When Saddam had asked a senior military official in either 2001 or 2002 how long it would take to produce new chemical agent and weapons, he told ISG that after he consulted with CW experts in OMI he responded it would take six months for mustard. Another senior Iraqi chemical weapons expert in responding to a request in mid-2002 from Uday Husayn for CW for the Fedayeen Saddam estimated that it would take two months

Saddam Husayn remained firmly committed to acquiring nuclear weapons. These officials assert that Saddam would have resumed nuclear weapons development at some future point. Some indicated a resumption after Iraq was free of sanctions. At least one senior Iraqi official believed that by 2000 Saddam had run out of patience with waiting for sanctions to end and wanted to restart the nuclear program.

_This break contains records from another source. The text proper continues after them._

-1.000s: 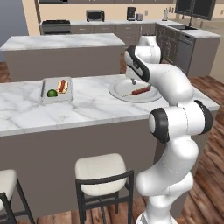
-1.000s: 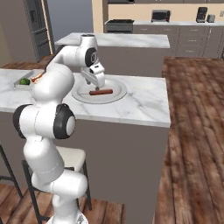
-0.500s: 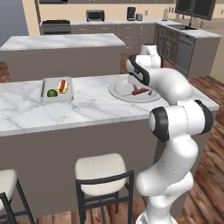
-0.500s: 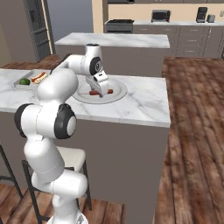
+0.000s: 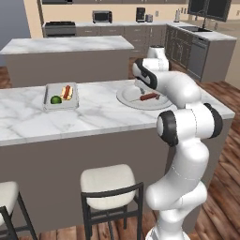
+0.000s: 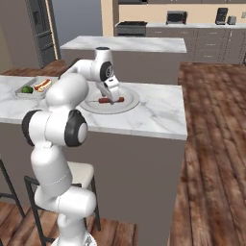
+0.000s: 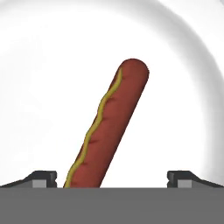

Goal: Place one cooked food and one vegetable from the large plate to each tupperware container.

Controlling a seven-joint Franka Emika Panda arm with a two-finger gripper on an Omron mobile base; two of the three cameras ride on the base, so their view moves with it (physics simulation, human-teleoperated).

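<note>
- Marble counter (image 5: 98,117) carries plate (image 5: 127,97) and one tray (image 5: 48,101); second tray not spotted in these views.
- Gripper (image 6: 113,98) sits low over plate, jaws wide apart, nothing between them yet.
- Hand view: sausage (image 7: 107,131) with a mustard line lies on the white plate (image 7: 183,65) just ahead of the fingertips (image 7: 43,177), its near end between the two tips, closer to the left one, body slanting away up-right.
- Sausage is unheld, resting flat; tips straddle it without visible contact.
- Base views: sausage (image 5: 149,97) is the one clear item on the plate; whether a vegetable remains there is too small to tell.
- Tray, well off to the arm's left, already holds a green vegetable (image 5: 56,100) and a hot dog in a bun (image 5: 67,92), so that one looks filled.
- Progress judgement: roughly half done, first tray loaded.
- Left: close on sausage, lift, carry to second tray, then bring a vegetable too.
- Step in hand looks like pre-grasp descent on the sausage.
</note>
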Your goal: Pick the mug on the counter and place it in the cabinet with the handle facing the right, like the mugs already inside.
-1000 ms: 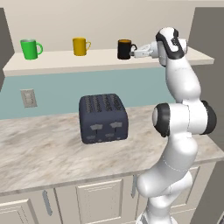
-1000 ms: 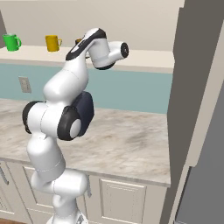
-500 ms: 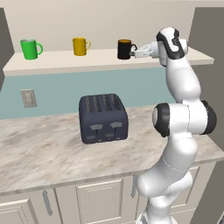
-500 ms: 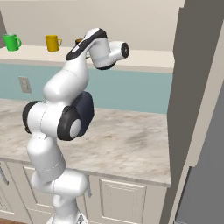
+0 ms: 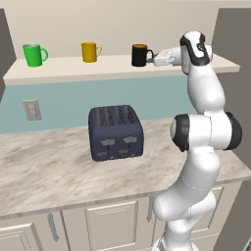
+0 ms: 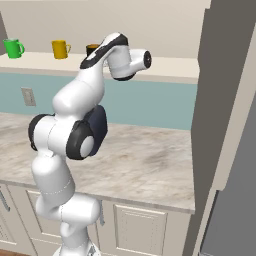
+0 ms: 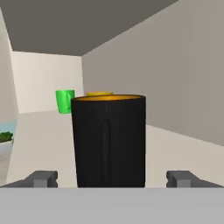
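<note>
Cabinet (image 5: 73,68) shelf, left to right: green mug (image 5: 33,54), yellow mug (image 5: 89,51), black mug (image 5: 139,55) upright near shelf's right part, handle (image 5: 149,54) pointed right toward gripper (image 5: 156,58). Bare shelf remained right of black mug. Gripper (image 7: 112,178) jaws stood wide, fingertips (image 7: 41,178) clear of mug (image 7: 108,140) sides, holding nothing. Below: toaster (image 5: 115,132) on marbled counter (image 5: 44,171), room around it.

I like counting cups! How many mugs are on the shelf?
3, in a row: green mug on the left, yellow mug in the middle, black mug on the right, by the gripper.
</note>
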Robot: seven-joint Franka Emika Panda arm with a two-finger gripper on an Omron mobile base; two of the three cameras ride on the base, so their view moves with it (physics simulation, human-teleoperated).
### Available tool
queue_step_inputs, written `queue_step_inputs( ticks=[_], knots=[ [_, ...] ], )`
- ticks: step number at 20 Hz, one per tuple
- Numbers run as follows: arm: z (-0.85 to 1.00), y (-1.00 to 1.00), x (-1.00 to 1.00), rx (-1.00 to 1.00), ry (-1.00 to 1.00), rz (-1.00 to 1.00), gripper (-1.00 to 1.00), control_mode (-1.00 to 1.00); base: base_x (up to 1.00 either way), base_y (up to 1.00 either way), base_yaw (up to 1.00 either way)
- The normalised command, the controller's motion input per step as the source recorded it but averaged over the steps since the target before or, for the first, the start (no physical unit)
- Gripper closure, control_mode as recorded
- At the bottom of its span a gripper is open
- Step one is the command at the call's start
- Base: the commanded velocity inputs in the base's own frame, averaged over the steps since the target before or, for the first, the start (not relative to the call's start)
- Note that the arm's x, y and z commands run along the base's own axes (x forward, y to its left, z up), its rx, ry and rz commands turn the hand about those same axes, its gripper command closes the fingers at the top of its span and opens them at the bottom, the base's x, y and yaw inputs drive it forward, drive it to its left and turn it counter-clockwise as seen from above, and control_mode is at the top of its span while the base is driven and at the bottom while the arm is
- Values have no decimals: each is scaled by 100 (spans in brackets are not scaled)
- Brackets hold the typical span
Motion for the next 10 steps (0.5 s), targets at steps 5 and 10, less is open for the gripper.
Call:
queue_step_inputs(
  ticks=[5,10],
  knots=[
    [2,-27,-18,0,-11,5,-100,-100,0,0,0],
    [1,-20,-15,0,-15,4,-100,-100,0,0,0]
  ],
)
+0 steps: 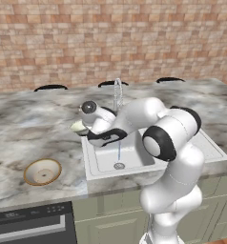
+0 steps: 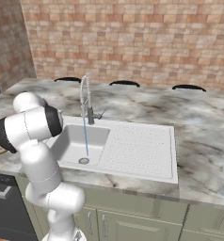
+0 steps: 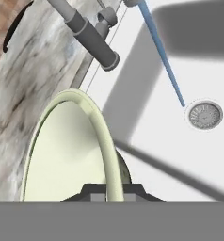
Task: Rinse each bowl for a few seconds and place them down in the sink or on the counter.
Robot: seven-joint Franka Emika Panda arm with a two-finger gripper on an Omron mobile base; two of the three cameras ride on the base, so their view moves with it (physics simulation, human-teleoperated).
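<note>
The pincer [image 3: 107, 193] is gripping the pale green bowl [image 3: 69, 150] by its rim at the left edge of the sink [image 1: 134, 155]; it should be carrying it rightward under the water stream [image 3: 163, 59], hollow tilted to catch it.

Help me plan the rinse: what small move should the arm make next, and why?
Probably carry the pale green bowl sideways into the water stream. The tool is shut on the bowl's rim at the basin's edge, and the water falls past the bowl toward the drain of the sink.
</note>
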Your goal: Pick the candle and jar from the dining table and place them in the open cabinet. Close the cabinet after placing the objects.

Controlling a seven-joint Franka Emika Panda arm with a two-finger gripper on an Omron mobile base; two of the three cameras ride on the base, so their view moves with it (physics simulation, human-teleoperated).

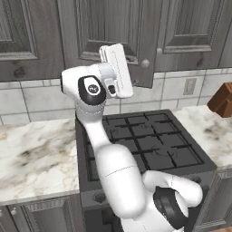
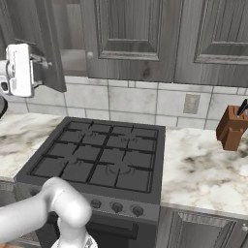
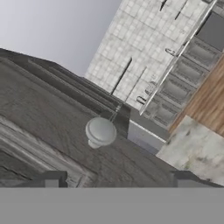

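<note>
my gripper (image 3: 114, 180), fingers spread wide and holding nothing, faces the round knob (image 3: 100, 132) on the open cabinet door (image 3: 48, 131), lined up for shutting it.

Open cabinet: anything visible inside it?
In the right base view the cabinet is ajar behind its swung-out door; a bare strip of grey shelf shows. No candle or jar is visible there, but the door and gripper cover the rest.

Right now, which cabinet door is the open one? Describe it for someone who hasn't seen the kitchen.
Start at the stove. Look up-left to the dark grey wall cabinet. The open door swings outward beside the tool, small round knob at its corner; neighbouring doors sit flush.
</note>
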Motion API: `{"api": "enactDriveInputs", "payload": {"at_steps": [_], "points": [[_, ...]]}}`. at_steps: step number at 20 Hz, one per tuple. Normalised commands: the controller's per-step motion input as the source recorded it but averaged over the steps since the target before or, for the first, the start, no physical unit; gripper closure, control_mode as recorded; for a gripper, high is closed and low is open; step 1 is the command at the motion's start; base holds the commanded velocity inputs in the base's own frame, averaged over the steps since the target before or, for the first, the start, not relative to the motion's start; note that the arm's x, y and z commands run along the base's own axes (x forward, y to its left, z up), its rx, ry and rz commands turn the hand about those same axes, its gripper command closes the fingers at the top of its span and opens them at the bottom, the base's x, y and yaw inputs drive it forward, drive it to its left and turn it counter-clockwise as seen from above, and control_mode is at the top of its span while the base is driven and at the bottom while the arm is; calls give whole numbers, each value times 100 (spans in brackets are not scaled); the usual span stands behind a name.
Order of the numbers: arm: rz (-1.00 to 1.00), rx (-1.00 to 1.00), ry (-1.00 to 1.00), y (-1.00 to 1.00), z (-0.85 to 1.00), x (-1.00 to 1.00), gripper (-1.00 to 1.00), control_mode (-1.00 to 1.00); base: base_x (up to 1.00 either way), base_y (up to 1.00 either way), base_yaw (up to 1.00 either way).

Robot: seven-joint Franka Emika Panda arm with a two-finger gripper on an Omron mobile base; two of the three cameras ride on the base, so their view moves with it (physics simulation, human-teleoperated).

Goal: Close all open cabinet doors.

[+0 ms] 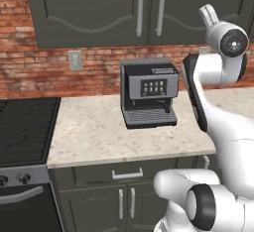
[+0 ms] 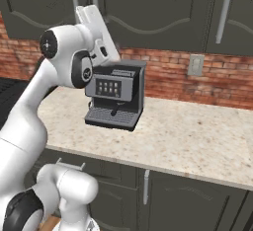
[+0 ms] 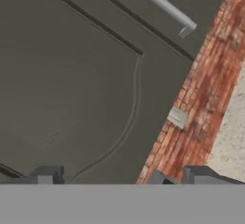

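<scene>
hand view: unmarked cabinet doors

Left base view: two wall cabinet doors side by side, each with one long silver bar handle, so two handles. One coffee machine on the surface. One wall outlet. One stove with two knobs. Base cabinets: one drawer, two lower doors, possibly more behind the arm.
</scene>
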Motion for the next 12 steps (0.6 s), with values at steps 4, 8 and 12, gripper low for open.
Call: {"api": "enactDriveInputs", "payload": {"at_steps": [4,8,12], "points": [[28,-21,4,0,-2,-61,-100,-100,0,0,0],[31,-21,22,0,3,-48,-100,-100,0,0,0],[31,-21,21,0,2,-50,-100,-100,0,0,0]]}}
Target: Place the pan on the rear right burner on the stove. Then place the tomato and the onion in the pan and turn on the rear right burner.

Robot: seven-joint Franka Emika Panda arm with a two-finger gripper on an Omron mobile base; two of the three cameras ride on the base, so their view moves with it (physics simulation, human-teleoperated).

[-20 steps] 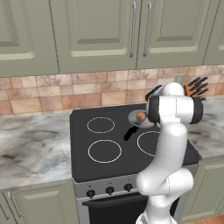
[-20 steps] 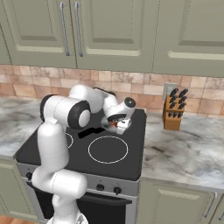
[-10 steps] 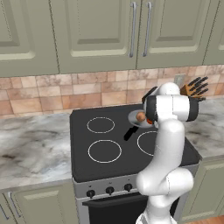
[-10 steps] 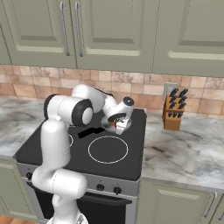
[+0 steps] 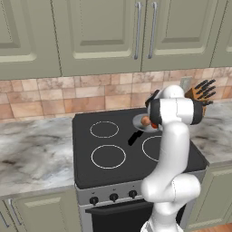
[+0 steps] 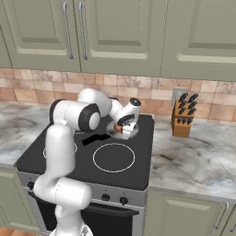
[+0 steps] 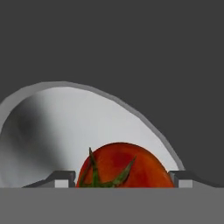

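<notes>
The shiny grey pan (image 5: pixel 140 123) sits at the rear right of the black stove (image 5: pixel 113 170), its black handle (image 5: pixel 133 137) pointing forward-left. It covers the rear right burner. My gripper (image 6: pixel 123 129) hangs low over the pan (image 6: pixel 120 134), shut on the red tomato (image 7: pixel 124 168), which shows between both fingertips (image 7: pixel 60 178) with the pan's pale inside (image 7: pixel 57 127) right behind it. A brownish-tan ball, the onion (image 5: pixel 145 121), lies in the pan beside my hand.
A knife block (image 6: pixel 183 115) stands on the marble counter (image 6: pixel 198 161) right of the stove. Three other white rings mark the glass, the largest at the front right (image 6: pixel 114 157). Black knobs (image 5: pixel 113 197) line the steel front. Cabinets hang overhead.
My hand has edged slightly left and lower over the pan with the tomato in it. The pan and onion have stayed put.
</notes>
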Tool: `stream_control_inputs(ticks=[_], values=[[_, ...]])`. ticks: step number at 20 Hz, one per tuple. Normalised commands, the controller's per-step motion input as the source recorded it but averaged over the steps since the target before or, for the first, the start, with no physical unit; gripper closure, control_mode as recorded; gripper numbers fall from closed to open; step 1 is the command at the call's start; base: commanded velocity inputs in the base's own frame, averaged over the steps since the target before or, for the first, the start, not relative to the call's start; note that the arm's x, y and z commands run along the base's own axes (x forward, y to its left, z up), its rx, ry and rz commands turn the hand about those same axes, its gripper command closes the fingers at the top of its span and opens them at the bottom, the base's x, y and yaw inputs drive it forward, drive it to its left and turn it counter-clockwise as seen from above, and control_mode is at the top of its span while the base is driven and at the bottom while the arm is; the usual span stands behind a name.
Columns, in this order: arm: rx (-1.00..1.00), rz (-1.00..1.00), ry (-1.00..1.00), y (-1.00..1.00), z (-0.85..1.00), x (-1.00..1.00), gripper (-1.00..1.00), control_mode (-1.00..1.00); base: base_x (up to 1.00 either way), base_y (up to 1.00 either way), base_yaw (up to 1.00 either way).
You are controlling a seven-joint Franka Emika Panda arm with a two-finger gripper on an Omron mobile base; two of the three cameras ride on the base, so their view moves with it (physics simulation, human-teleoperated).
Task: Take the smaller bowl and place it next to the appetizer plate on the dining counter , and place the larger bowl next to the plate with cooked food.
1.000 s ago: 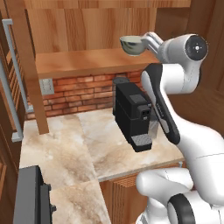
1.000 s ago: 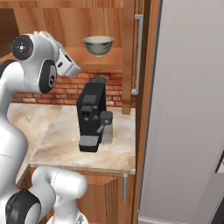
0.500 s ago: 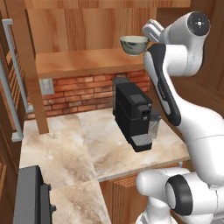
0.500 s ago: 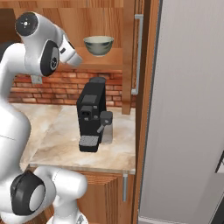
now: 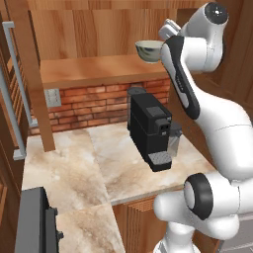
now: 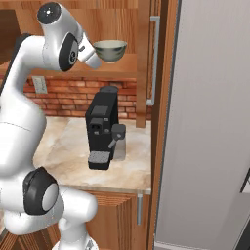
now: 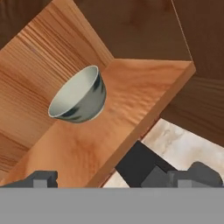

• Several scientists - at the direction of senior Iraqi government officials - preserved documents and equipment from their pre-1991 nuclear weapon-related research and did not reveal this to the UN/IAEA. One Iraqi scientist recently stated in an interview with ISG that it was a "common understanding" among the scientists that material was being preserved for reconstitution of nuclear weapons-related work.
With regard to delivery systems, the ISG team has discovered sufficient evidence to date to conclude that the Iraqi regime was committed to delivery system improvements that would have, if OIF had not occurred, dramatically breached UN restrictions placed on Iraq after the 1991 Gulf War.
Detainees and co-operative sources indicate that beginning in 2000 Saddam ordered the development of ballistic missiles with ranges of at least 400km and up to 1000km and that measures to conceal these projects from UNMOVIC were initiated in late-2002, ahead of the arrival of inspectors.

Iraq was continuing to develop a variety of UAV platforms and maintained two UAV programs that were working in parallel, one at Ibn Fernas and one at al-Rashid Air Force Base. Ibn Fernas worked on the development of smaller, more traditional types of UAVs in addition to the conversion of manned aircraft into UAVs. This program was not declared to the UN until the 2002 CAFCD in which Iraq declared the RPV-20, RPV-30 and Pigeon RPV systems to the UN. All these systems had declared ranges of less than 150km. Several Iraqi officials stated that the RPV-20 flew over 500km on autopilot in 2002, contradicting Iraq's declaration on the system's range.

ISG has discovered evidence of two primary cruise missile programs. The first appears to have been successfully implemented, whereas the second had not yet reached maturity at the time of OIF.
Saddam, at least as judged by those scientists and other insiders who worked in his military-industrial programs, had not given up his aspirations and intentions to continue to acquire weapons of mass destruction.